Они довезли Дениса Денисыча до самого Камлыка, прямо к школе, где квартировал писавший в губнаробраз учитель Понамарев. Тощий, подслеповатый, с какой-то семинарской чуднинкой, он обрадовался Легене, долго тряс руку, все твердил: «Очень хорошо, прекрасно-с!» – и говорил, говорил…
Действительно, картин по камлыкским дворам рассеяно было великое множество. Мясистые нимфы, белые лебеди, ангелы, полуобнаженные и совершенно обнаженные гаремные красотки, ландшафты с водопадами и морскими бурями, натюрморты с битой дичью, хрустальными бокалами, арбузами и персиками, – всего этого добра было пропасть. Заключенное в раззолоченные аляповатые рамы, оно пестрело – краснело, голубело, розовело и зеленело на каждом шагу. Шедевры базарной выделки во всю бездонную глотку кричали о знаниях и вкусе прежнего владельца, махорочного фабриканта Филина.

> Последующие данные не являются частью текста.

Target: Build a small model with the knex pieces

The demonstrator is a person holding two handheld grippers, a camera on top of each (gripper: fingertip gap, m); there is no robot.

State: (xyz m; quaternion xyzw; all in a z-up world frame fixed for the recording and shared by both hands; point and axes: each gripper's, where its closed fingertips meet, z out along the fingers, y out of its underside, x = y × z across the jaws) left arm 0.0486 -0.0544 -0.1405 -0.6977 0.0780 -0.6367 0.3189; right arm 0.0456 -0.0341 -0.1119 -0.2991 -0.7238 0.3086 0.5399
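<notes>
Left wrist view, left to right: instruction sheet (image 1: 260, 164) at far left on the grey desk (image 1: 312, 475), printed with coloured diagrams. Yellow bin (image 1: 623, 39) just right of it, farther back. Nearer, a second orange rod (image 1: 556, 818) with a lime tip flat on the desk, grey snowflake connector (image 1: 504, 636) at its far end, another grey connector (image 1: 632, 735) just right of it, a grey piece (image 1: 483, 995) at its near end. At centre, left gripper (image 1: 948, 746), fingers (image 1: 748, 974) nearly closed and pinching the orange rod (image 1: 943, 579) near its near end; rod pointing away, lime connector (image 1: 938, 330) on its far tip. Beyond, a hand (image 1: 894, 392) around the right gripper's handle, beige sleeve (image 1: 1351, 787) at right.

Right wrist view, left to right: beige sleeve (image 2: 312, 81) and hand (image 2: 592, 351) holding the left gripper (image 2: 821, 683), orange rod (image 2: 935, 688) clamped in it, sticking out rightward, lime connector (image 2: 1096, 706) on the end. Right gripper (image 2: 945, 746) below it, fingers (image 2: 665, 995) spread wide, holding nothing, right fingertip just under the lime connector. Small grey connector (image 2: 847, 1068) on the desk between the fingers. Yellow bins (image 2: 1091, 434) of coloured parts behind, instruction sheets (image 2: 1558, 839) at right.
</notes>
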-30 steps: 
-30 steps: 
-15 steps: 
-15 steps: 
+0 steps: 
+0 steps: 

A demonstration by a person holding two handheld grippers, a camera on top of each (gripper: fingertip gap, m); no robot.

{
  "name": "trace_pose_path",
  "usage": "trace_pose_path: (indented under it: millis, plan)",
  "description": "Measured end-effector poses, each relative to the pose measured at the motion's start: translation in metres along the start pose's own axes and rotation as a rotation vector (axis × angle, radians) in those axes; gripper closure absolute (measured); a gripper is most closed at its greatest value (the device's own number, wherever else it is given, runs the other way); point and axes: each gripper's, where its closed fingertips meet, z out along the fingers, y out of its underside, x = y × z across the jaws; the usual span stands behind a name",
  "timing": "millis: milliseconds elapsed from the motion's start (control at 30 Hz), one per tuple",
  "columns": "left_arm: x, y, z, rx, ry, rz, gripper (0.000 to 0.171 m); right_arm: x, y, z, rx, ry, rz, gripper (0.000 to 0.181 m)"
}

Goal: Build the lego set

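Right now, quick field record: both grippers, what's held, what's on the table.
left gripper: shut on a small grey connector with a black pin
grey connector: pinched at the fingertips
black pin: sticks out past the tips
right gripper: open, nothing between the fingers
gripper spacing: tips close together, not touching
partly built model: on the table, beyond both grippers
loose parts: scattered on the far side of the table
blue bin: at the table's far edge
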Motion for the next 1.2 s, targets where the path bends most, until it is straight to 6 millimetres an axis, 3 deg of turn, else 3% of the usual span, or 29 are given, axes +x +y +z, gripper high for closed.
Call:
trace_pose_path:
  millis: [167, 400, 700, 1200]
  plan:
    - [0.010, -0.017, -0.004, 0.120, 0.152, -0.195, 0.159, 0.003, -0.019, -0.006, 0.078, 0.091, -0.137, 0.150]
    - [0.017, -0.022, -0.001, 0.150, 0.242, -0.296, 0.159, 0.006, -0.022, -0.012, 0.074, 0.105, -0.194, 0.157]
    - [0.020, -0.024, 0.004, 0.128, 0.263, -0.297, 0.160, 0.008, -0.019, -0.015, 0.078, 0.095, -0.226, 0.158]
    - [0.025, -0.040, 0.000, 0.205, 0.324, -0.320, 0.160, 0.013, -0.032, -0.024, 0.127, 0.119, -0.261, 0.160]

Денис Денисыч с учителем село из конца в конец прошли, заглянули чуть ли не в каждый двор, но все без толку: глазу не на чем было остановиться. Грудастая Леда, кокетничающая с плохо, беспомощно нарисованным лебедем, красовалась на дверце курятника; пухлый купидон нацеливался из лука в старый хомут под навесом-погребицы; какое-то бурное море с тонущими кораблями накрывало кадушку для отрубей.
– Вот-с, не угодно ли! – возмущенно трепетал бородкой учитель Понамарев. – Вандализм! Вопиющее невежество! Произведения искусства – в свинюшнике! А? Что вы на это скажете?
Денис Денисыч сказал, что всем этим нимфам и купидонам едва ли найдется лучшее применение.
– Разве что вот несколько рам…
Учитель сперва не понял, ошалело таращил глаза.
– То есть как же-с… позвольте? Какое же это применение? – недоуменно спросил. – В катухе-с?
– Вот именно, – сердито сказал Денис Денисыч – В катухе-с.
Всякое в его поездках случалось, но такое… Ему живо представилось свиное мурло махорочного фабриканта, ударившегося в моду коллекционирования. Зло взяло, что вот этак бессмысленно проездил да еще и влип в идиотскую историю с бандитами, чуть жизнью не поплатился, рукопись потерял – и из-за чего? Из-за дерьма, из-за ярко размалеванного мусора.
– Так-таки ничего и не обнаружили? – заикаясь от обиды, спросил учитель. Он стоял посреди зеленого выгона, возле церкви, засунув руки в карманы пятнисто-синих, из дурно выкрашенной холстины брюк, раскачиваясь с каблуков на носки. – Так-таки и ничего ценного?
– Ничего, представьте, – сказал Денис Денисыч. – Исключительная чепуха. Базарная мазня.
Задрав голову, он разглядывал церковную колокольню. Это было довольно интересное барокко конца восемнадцатого века.
– Вот это разве…
– Ка-а-к?! Церковь?!
– Да… но тут уж мы с вами ничего не можем сделать, ее в музей не увезешь.